Gene and genome duplication in animal evolution

Abstract

Gene and genome duplications have an important role in evolution as a mechanism that creates novel genetic material. Paralogues created by duplication can diversify in function and contribute to the complexity of genetic networks, especially in the context of the gene regulation and signalling pathways that control animal development. Clusters of related genes that have arisen by tandem duplication illustrate the role of regulatory elements in preserving synteny by constraining gene neighbourhoods. Whole genome duplications have occurred on the stems of lineages characterised by the evolution of novel structures, adaptations to different environments, and species diversity. Here, I aim to understand how gene and genome duplications have impacted specific developmental gene families and processes throughout animal evolution with a comparative genomics approach. I make use of genomic resources from phylogenetically informative lineages, including new genomes of early-branching chordates, spiralians, and ecdysozoans. I have examined the impact of the vertebrate two rounds of whole genome duplication on chordate muscle development including the highly conserved family of myogenic regulatory factors and muscle gene expression.
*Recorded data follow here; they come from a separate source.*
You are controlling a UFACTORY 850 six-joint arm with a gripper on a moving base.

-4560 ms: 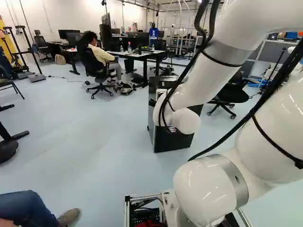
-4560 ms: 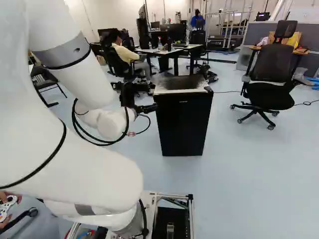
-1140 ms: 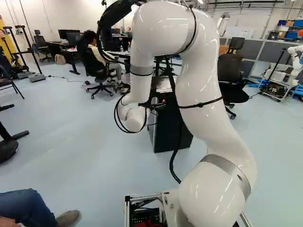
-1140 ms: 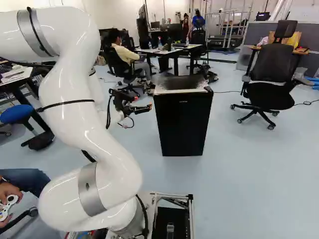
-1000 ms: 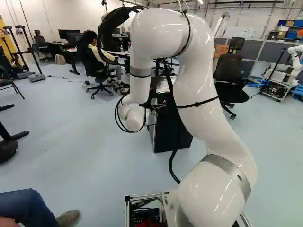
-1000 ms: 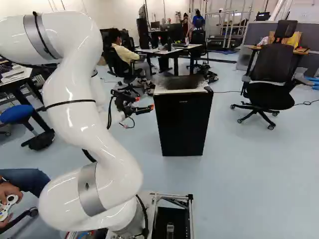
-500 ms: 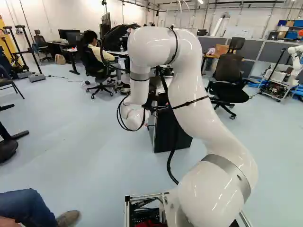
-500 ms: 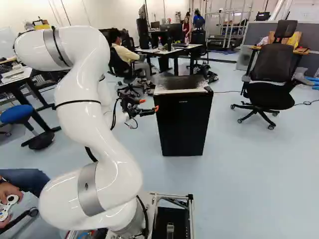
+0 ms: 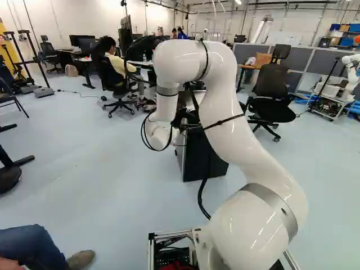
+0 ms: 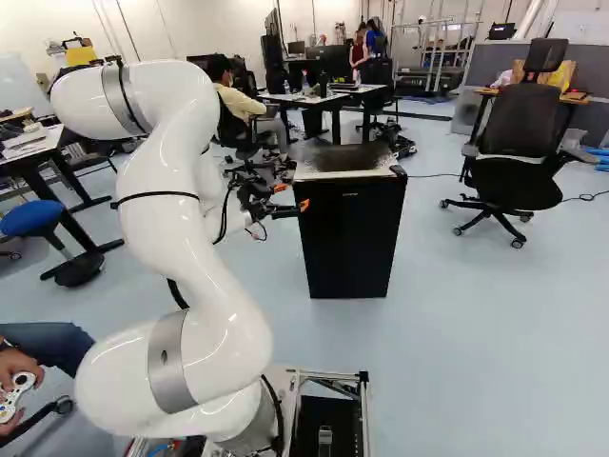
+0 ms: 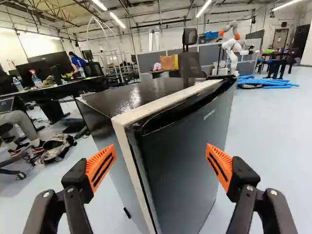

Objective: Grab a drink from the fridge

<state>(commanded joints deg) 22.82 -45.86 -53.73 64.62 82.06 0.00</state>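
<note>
Boxy black fridge (image 11: 141, 97): straight ahead, near
Flat dark door (image 11: 185, 161): looks shut, near upright edge between fingertips
Black orange-padded end effector (image 11: 160, 165): spread wide, gripping nothing
Drink: unseen, probably inside

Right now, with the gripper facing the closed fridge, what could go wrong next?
The open gripper has the fridge's near corner between its fingers, so closing there might squeeze the cabinet and door together rather than pull the door open.

Going straight ahead, a fingertip could bump the door front or side wall and shove the fridge.

The black cables hanging slack below the arm might snag as it moves.
</note>
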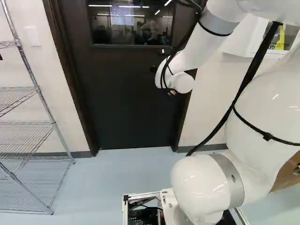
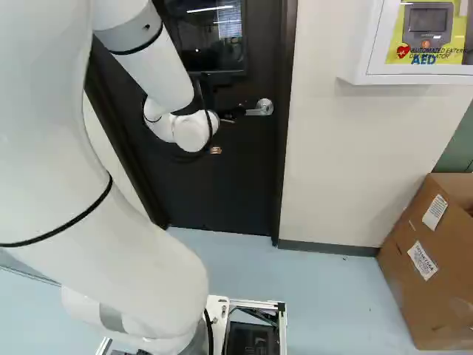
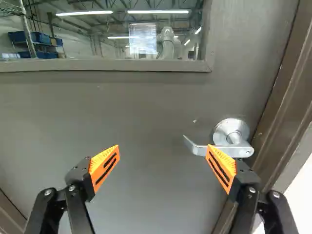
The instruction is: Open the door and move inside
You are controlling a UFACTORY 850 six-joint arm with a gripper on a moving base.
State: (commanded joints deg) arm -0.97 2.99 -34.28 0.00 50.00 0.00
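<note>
The gripper [image 2: 224,133] is in front of the dark door [image 2: 240,177], beside its silver lever handle [image 2: 261,108]. In the wrist view the gripper [image 3: 163,147] stands wide open with nothing between its orange pads. One finger overlaps the lever handle [image 3: 222,149], whose free end points inward over the gap between the fingers; whether they touch I cannot tell. The round base of the handle shows beyond that finger. The door [image 1: 126,103] stands closed in its frame, with a window above. In the left base view my arm hides the handle.
A wire shelf [image 1: 28,123] stands left of the door. Right of it, a white AED cabinet [image 2: 362,63] hangs on the wall and a cardboard box [image 2: 421,259] sits on the floor. The brown door frame [image 3: 280,117] runs close beside the handle.
</note>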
I have also investigated the evolution of homeobox gene families, with a focus on clusters of genes found across bilaterians, and specifically focus on the Hox cluster. With phylogenetic and synteny analyses, I found that a tandem duplication underpins the origin of two vertebrate muscle gene types. I examined the impact of whole genome duplication on a diversity of genes encoding proteins in a highly conserved signalling pathway in muscle, and I surveyed and revised the hypotheses for the evolution of homeobox genes across the bilaterians. In doing so, I have also generated a large resource of genomic annotations and protein sequences to facilitate functional studies in the future. These findings not only have identified certain duplications that have underpinned certain known instances of subfunctionalisation among paralogues, but also indicate gene families to target for future study.